▸ Work required: Give the lines of the material verbatim, from the first line to the line with "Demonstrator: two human", including both.

+++ Given information

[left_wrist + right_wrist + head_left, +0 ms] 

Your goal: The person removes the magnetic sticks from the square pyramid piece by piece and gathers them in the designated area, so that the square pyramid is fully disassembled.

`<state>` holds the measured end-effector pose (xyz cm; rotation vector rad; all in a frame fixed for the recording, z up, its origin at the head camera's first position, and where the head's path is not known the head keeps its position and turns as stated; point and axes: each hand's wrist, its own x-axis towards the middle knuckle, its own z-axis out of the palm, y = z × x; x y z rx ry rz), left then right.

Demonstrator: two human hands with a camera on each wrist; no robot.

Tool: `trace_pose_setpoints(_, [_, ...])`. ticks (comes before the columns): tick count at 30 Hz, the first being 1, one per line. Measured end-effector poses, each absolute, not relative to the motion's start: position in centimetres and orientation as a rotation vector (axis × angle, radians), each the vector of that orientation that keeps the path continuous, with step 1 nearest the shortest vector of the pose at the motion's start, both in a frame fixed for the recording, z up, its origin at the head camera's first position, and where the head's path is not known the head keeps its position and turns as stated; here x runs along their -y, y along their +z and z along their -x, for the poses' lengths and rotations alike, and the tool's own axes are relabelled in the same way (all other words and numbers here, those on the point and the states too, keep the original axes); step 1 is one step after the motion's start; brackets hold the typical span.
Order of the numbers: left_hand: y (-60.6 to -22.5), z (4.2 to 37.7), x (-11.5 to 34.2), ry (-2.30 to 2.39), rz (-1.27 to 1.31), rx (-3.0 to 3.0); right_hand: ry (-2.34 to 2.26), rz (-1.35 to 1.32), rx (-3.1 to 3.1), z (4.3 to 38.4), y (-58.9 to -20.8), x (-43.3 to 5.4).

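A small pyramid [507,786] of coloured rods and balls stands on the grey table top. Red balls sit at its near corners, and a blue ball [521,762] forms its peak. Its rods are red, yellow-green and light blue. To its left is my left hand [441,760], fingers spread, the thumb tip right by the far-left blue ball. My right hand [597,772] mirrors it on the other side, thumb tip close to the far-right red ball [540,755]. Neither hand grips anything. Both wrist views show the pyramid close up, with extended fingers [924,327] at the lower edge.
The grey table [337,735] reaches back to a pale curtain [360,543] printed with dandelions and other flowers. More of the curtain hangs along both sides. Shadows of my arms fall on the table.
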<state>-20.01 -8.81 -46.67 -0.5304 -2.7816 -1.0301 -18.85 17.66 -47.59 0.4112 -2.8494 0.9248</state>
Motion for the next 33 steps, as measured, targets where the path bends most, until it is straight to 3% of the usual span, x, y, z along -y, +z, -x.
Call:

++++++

▸ Response to this task:
[left_wrist + right_wrist + head_left, +0 ms] 

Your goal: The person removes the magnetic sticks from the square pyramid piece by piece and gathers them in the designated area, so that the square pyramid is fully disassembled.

`<state>` holds the measured end-effector pose (xyz cm; rotation vector rad; all in a frame fixed for the recording, z up, its origin at the head camera's first position, and where the head's path is not known the head keeps its position and turns as stated; point and axes: each hand's wrist, its own x-axis towards the middle knuckle, its own z-axis out of the palm, y = z × x; x y z rx ry rz), left then right.

Demonstrator: two human hands with a camera on each wrist; no robot.

This answer requires nothing else.